Without any of the pictures, set down the data below exactly.

** Information supplied follows **

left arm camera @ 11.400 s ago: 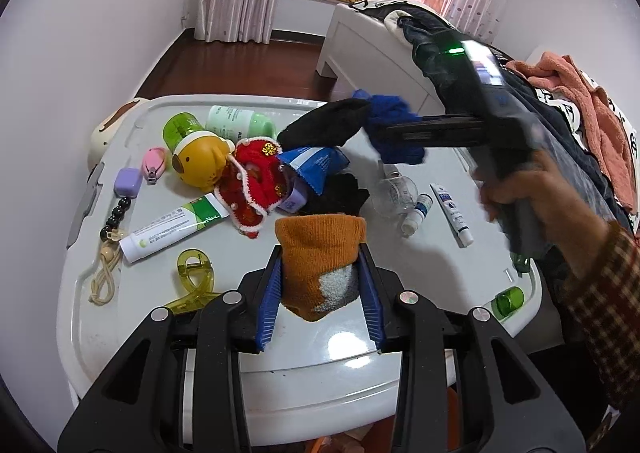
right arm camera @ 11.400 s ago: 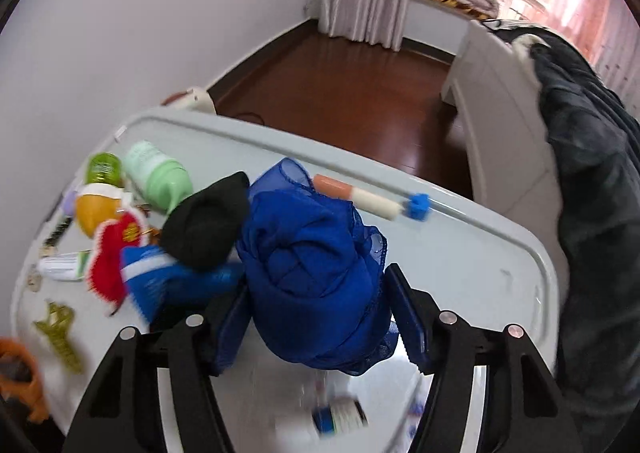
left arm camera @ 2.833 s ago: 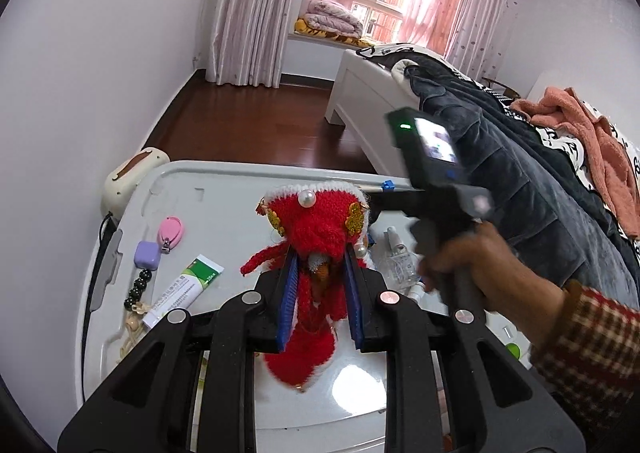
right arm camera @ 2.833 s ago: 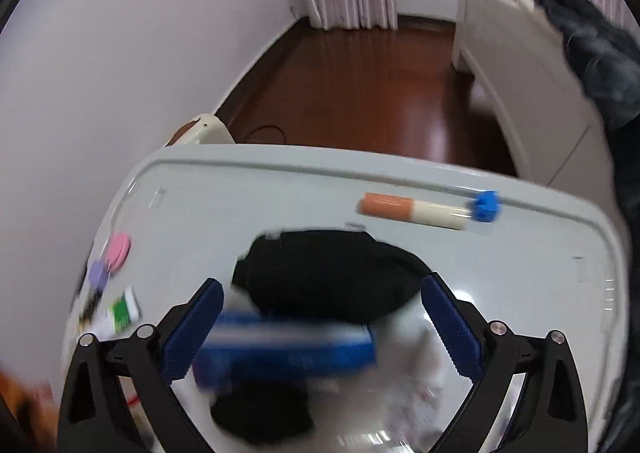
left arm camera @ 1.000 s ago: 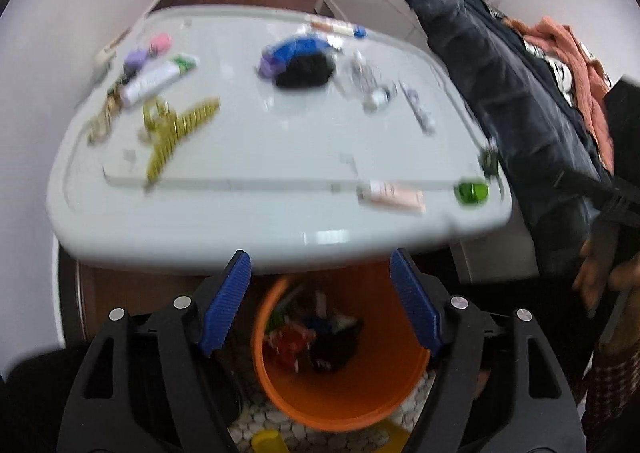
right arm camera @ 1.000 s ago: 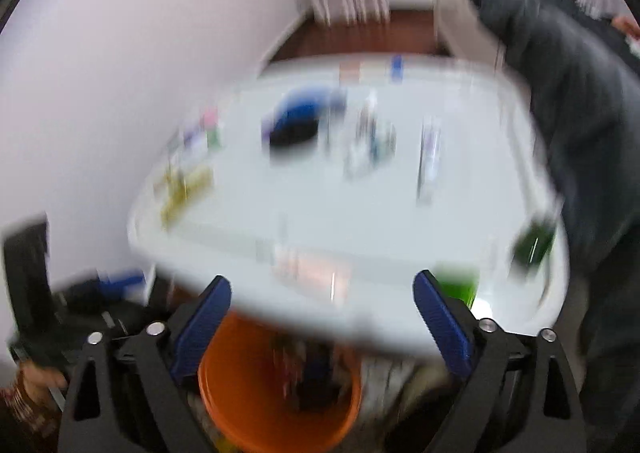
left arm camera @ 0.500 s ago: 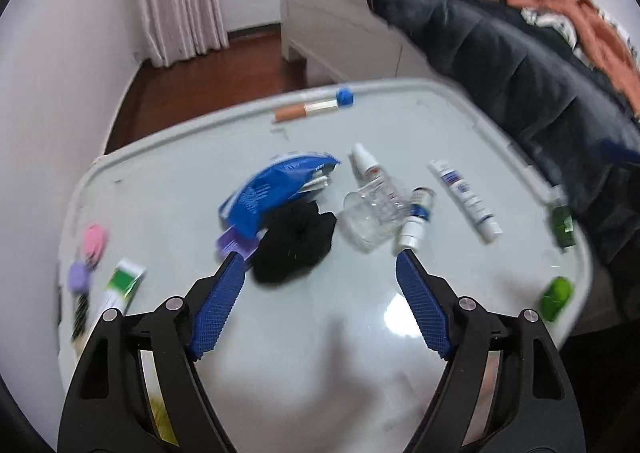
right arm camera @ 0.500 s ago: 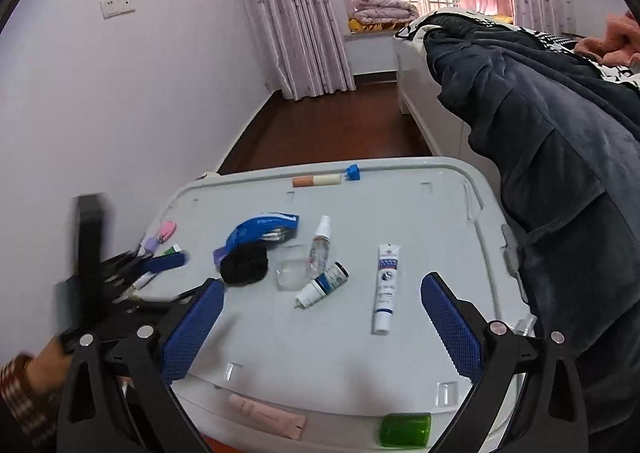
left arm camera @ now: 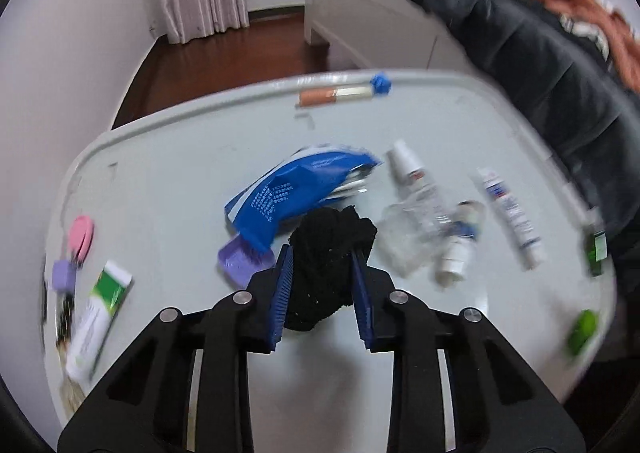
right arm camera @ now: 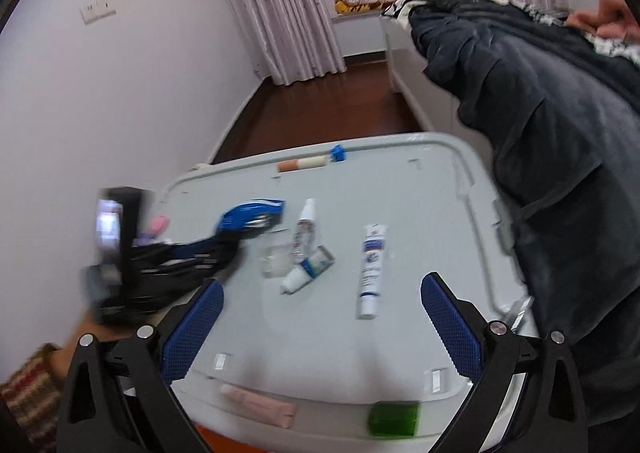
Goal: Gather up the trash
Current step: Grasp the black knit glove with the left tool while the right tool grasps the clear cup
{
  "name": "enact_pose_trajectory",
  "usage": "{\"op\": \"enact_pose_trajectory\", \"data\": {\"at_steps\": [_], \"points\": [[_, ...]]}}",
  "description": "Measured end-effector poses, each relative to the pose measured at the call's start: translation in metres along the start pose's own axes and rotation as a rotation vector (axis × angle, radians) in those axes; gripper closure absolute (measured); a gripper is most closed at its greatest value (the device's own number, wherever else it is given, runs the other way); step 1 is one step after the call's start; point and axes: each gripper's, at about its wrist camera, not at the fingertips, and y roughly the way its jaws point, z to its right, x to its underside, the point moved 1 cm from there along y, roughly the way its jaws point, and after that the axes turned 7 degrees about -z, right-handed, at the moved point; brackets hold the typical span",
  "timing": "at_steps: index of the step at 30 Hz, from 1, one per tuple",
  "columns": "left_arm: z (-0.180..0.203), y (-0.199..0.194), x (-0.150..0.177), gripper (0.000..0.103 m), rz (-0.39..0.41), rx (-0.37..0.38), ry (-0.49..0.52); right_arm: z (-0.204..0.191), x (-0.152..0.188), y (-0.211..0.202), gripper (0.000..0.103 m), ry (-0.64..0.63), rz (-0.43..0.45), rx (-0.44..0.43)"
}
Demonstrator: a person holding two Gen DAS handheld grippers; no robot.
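Observation:
In the left wrist view my left gripper (left arm camera: 321, 255) is closing its jaws on a black knit cloth (left arm camera: 332, 233), and the blue pads (left arm camera: 285, 273) press into both sides of it. The cloth rests on the white table (left arm camera: 160, 181), right beside a crumpled blue packet (left arm camera: 296, 189). From the right wrist view my left gripper (right arm camera: 216, 249) appears blurred at the table's left side, with the blue packet (right arm camera: 252, 215) just beyond it. My right gripper (right arm camera: 320, 285) hangs open over the table's near edge with nothing between its fingers.
Two small bottles (left arm camera: 412, 173), a clear glass (left arm camera: 404, 241), a white tube (left arm camera: 510, 213) and a blue-capped marker (left arm camera: 340, 95) lie to the right and behind. A purple box (left arm camera: 240, 261) and a green-white tube (left arm camera: 100, 309) lie left. Dark clothes (left arm camera: 540, 65) pile at the right.
My left gripper swung from above the orange bin up over the table and down to the black cloth, then narrowed its jaws onto it. The right gripper stayed open.

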Motion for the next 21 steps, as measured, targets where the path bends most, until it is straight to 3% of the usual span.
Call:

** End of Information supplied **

#### Reply:
left arm camera @ 11.400 s ago: 
right arm camera @ 11.400 s ago: 
left arm camera @ 2.833 s ago: 
right arm camera @ 2.833 s ago: 
left arm camera @ 1.000 s ago: 
right arm camera @ 1.000 s ago: 
left arm camera @ 0.500 s ago: 
right arm camera @ 0.500 s ago: 
left arm camera @ now: 
right arm camera @ now: 
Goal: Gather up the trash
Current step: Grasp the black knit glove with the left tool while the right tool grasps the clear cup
{
  "name": "enact_pose_trajectory",
  "usage": "{\"op\": \"enact_pose_trajectory\", \"data\": {\"at_steps\": [_], \"points\": [[_, ...]]}}",
  "description": "Measured end-effector poses, each relative to the pose measured at the call's start: translation in metres along the start pose's own axes and rotation as a rotation vector (axis × angle, radians) in those axes; gripper closure absolute (measured); a gripper is most closed at its greatest value (the device's own number, wherever else it is given, runs the other way); step 1 is one step after the call's start; point and axes: each gripper's, at about its wrist camera, not at the fingertips, and y roughly the way its jaws point, z to its right, x to its underside, the point moved 1 cm from there along y, roughly the way its jaws point, and after that the axes turned 7 degrees about -z, right-handed, at the moved point; brackets hold the typical span",
  "timing": "at_steps: index of the step at 30 Hz, from 1, one per tuple",
  "columns": "left_arm: z (-0.180..0.203), y (-0.199..0.194), x (-0.150..0.177), gripper (0.000..0.103 m), rz (-0.39..0.41), rx (-0.37..0.38), ry (-0.49..0.52); right_arm: z (-0.204..0.191), x (-0.152..0.188), y (-0.211..0.202), gripper (0.000..0.103 m), ry (-0.64..0.63), rz (-0.43..0.45), rx (-0.44..0.43)"
}
Demonstrator: a person holding two Gen DAS handheld grippers; no robot.
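Observation:
In the left wrist view my left gripper (left arm camera: 321, 255) is closing its jaws on a black knit cloth (left arm camera: 332, 233), and the blue pads (left arm camera: 285, 273) press into both sides of it. The cloth rests on the white table (left arm camera: 160, 181), right beside a crumpled blue packet (left arm camera: 296, 189). From the right wrist view my left gripper (right arm camera: 216, 249) appears blurred at the table's left side, with the blue packet (right arm camera: 252, 215) just beyond it. My right gripper (right arm camera: 320, 285) hangs open over the table's near edge with nothing between its fingers.
Two small bottles (left arm camera: 412, 173), a clear glass (left arm camera: 404, 241), a white tube (left arm camera: 510, 213) and a blue-capped marker (left arm camera: 340, 95) lie to the right and behind. A purple box (left arm camera: 240, 261) and a green-white tube (left arm camera: 100, 309) lie left. Dark clothes (left arm camera: 540, 65) pile at the right.
My left gripper swung from above the orange bin up over the table and down to the black cloth, then narrowed its jaws onto it. The right gripper stayed open.
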
Motion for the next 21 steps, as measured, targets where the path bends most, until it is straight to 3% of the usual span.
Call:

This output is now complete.